After solving Equation (3) with $\overline{A}$ and $\overrightarrow{b}$ obtained from (8), the temperatures throughout the fiber are estimated with Equations (9) and (10).

2.2.4. Explicit Calibration Using Two Differential Attenuations and Two C (Algorithm 5)

This algorithm is also an extension of Algorithm 3, but in which C is used as a calibration parameter that can be different before and after the step loss, i.e., now we have $C_1$ and $C_2$ for each side of the cable. A set of 5 equations can be written in matrix form to find the calibration parameters γ, $C_1$, $C_2$, $\Delta {\alpha }_1$, and $\Delta {\alpha }_2$.

$$\bar{A}=\left[\begin{array}{ccccc}1& -T\left(z_1\right)& 0& T\left(z_1\right)z_1& 0\\ 1& -T\left(z_2\right)& 0& T\left(z_2\right)z_2& 0\\ 1& -T\left(z_3\right)& 0& T\left(z_3\right)z_3& 0\\ 1& 0& -T\left(z_4\right)& 0& T\left(z_4\right)z_4\\ 1& 0& -T\left(z_5\right)& 0& T\left(z_5\right)z_5\end{array}\right]\overrightarrow{x}=\left[\begin{array}{c}\gamma \\ C_1\\ {\mathrm{C}}_2\\ \mathrm{\Delta }{\alpha }_1\\ \mathrm{\Delta }{\alpha }_2\end{array}\right]\overrightarrow{b}=\left[\begin{array}{c}T\left(z_1\right)R\left(z_1\right)\\ T\left(z_2\right)R\left(z_2\right)\\ T\left(z_3\right)R\left(z_3\right)\\ T\left(z_4\right)R\left(z_4\right)\\ T\left(z_5\right)R\left(z_5\right)\end{array}\right]$$

(11)

$$T\left(z<z_L\right)=\frac{\gamma }{C_1+R\left(z\right)-\Delta {\alpha }_1 z}$$

(12)

$$T\left(z>z_L\right)=\frac{\gamma }{C_2+R\left(z\right)-\Delta {\alpha }_2 z}$$

(13)

After solving Equation (3) with $\overline{A}$ and $\overrightarrow{b}$ obtained from (11), the temperatures along the fiber are estimated with Equations (12) and (13).

3. Materials and Methods

To assess the previous calibration algorithms, we performed an experiment in the laboratory, and then we tested the algorithm that performed better with DTS data obtained in boreholes located in northern and central Chile. Below, we describe the experimental setup in the laboratory and in the different boreholes, as well as the calibration and validation metrics used to assess the calibration algorithms.

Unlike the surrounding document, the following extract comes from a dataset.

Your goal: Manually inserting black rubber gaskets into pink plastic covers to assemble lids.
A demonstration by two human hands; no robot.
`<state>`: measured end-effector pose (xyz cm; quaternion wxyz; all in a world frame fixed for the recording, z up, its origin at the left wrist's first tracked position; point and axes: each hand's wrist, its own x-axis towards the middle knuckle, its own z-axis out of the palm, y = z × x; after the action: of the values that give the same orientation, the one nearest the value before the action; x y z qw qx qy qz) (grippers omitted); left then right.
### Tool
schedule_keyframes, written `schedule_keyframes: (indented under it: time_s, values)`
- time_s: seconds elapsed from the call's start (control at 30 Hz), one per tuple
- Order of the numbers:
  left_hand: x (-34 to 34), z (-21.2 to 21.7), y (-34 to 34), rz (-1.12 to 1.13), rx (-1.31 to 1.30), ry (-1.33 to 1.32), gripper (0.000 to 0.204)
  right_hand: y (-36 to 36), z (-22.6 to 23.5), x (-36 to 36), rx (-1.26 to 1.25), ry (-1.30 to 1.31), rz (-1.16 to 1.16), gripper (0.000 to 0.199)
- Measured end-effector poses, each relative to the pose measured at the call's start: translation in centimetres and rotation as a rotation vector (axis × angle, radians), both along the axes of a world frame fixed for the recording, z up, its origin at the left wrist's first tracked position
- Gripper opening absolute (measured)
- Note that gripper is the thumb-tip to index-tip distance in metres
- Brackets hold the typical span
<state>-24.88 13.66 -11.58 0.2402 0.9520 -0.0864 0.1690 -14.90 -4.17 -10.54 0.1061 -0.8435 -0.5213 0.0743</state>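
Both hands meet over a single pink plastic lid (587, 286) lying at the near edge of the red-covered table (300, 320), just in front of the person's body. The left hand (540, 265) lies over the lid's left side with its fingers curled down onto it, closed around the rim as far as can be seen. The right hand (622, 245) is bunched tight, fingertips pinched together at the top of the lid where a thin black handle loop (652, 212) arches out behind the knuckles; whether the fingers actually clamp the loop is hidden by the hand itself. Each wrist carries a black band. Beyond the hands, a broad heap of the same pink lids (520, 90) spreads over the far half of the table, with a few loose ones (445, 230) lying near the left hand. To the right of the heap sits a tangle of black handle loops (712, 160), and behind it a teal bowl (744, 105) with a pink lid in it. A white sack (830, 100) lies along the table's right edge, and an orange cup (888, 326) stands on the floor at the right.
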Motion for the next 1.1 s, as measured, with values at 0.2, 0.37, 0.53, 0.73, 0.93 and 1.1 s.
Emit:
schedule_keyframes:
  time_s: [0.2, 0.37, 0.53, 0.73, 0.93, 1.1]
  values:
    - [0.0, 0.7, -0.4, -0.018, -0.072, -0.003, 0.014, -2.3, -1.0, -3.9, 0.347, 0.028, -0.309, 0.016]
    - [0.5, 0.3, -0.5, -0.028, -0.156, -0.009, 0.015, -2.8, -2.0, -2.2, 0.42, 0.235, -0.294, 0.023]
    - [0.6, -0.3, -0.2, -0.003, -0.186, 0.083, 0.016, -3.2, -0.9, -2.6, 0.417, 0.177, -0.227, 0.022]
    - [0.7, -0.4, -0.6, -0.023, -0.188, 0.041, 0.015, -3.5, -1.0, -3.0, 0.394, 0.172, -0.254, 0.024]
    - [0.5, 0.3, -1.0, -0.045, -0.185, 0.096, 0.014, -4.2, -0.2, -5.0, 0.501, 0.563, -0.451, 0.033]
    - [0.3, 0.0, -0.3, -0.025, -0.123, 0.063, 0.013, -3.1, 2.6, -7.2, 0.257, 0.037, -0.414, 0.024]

3.1. Laboratory Experiment

An experiment was carried out in the Open Channel Laboratory of the Department of Hydraulic and Environmental Engineering of the Pontificia Universidad Católica de Chile. The aim of this experiment was to replicate the deployment of a fiber-optic cable in a borehole using a duplexed single-ended configuration. Moreover, the laboratory experiment used the DTS instrument and fiber-optic cable that were used to observe the borehole in the Chilean Central Andes described below.

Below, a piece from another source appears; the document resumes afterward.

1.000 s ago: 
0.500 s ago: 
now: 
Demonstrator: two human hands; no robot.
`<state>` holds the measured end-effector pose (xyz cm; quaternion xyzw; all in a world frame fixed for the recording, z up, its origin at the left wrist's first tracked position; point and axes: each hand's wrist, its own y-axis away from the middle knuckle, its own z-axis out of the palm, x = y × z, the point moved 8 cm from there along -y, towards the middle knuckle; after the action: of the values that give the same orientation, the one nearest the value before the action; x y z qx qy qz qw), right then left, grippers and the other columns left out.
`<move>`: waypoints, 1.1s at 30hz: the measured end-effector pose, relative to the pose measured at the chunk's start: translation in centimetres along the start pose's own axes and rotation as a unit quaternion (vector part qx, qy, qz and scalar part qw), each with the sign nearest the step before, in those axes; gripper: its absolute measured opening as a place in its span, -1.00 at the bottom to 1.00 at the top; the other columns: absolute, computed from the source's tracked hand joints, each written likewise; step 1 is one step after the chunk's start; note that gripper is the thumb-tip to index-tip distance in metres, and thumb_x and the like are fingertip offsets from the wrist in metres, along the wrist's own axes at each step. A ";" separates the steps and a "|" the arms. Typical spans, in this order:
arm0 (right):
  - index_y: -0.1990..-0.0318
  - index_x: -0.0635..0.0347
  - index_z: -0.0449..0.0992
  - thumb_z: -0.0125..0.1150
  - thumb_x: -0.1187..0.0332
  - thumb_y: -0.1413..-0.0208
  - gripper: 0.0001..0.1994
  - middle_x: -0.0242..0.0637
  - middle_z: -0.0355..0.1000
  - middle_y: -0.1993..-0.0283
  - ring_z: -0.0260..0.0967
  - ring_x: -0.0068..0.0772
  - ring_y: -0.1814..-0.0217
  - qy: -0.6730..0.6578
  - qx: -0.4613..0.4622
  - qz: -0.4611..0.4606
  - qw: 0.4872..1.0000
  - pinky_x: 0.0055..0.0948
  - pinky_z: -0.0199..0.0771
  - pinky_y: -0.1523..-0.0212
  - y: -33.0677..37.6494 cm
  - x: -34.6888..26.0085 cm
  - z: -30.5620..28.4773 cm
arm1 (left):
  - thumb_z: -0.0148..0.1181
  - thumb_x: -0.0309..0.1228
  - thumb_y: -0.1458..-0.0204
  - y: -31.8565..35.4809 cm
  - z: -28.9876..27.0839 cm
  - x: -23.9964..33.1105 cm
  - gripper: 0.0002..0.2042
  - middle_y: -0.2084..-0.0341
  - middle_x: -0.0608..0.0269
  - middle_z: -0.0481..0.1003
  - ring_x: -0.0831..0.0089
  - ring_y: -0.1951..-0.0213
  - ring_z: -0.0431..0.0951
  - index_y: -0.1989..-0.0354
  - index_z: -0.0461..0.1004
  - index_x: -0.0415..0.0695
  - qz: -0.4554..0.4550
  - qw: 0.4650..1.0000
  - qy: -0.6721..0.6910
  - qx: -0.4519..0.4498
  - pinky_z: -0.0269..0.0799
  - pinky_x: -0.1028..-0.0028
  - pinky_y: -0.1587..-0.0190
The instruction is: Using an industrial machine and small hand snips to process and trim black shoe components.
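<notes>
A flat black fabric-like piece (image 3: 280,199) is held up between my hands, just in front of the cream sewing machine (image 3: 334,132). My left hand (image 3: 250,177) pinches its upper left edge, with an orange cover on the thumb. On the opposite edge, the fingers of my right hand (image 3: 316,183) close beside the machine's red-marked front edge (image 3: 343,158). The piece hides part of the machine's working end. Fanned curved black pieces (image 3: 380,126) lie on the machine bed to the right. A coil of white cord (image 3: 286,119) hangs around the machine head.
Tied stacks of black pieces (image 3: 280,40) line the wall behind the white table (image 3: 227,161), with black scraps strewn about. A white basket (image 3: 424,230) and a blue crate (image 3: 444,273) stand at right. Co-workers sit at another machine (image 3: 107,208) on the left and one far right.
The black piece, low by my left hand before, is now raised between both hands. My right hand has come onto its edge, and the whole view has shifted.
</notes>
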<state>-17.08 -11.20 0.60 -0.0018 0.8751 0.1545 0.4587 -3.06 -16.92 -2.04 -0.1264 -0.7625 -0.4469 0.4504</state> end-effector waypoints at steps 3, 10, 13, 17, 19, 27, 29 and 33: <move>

Data were collected using a Sensornet Oryx DTS instrument (Sensornet, Hertfordshire, UK), which has two reference thermometers constructed from 100 Ω platinum PT100 sensors. These thermometers have an accuracy of 0.1 °C and a precision of 0.02 °C. The PT100 sensors were installed in two calibration baths to obtain reference sections with an independent temperature measurement, which is required for calibration (see Figure 2a,b). We used a 6-mm outer diameter armored FO PBT patchcord 50/125 duplexed cable (Kaiphone Technology Co., LTD., Taipei, Taiwan) of approximately 1.1 km. In this deployment, ~52 m of the duplexed cable passed through a recirculated water bath at ambient temperature, ~57 m of cable passed through an ice-bath that was at 0 °C, and then ~50 m of cable passed again through the ambient-temperature bath. Being a duplexed configuration, this deployment allows for up to six reference sections. Then, ~58 m of cable were lowered into one of the water reservoirs of the flumes; subsequently, the cable went out of the laboratory so that ~117 m of cable were exposed to sun. Finally, the last ~217 m of cable were immersed in the water upstream of a weir in order to create a final section of uniform temperature due to the turbulent mixing of the water. At the end of the cable, two fibers were fused and protected, creating the duplexed single-ended configuration. Therefore, the second half of the duplexed trace must be the mirror image of the first half, but with a step loss in the middle. We installed 11 HOBO Water Temperature Pro v2 Data Loggers (Onset, Bourne, MA, USA), with an accuracy of 0.2 °C and a resolution of 0.02 °C, at different locations of the fiber to have independent temperature measurements throughout the cable: three were placed in each of the two calibration baths, two in the flume reservoir, and another three upstream of the weir (see Figure 2b). Data were collected for ~6 h using the single-ended mode, with a 1 m sampling interval and 2 min integration time (

Table 1. Description of the measurements made in the laboratory and field campaigns. The Inca de Oro, Copiapó, and Punta Díaz locations correspond to the DTS datasets collected by Pickler et al. [14]. All the deployments have a sampling interval of 1 m and an integration time of 2 min.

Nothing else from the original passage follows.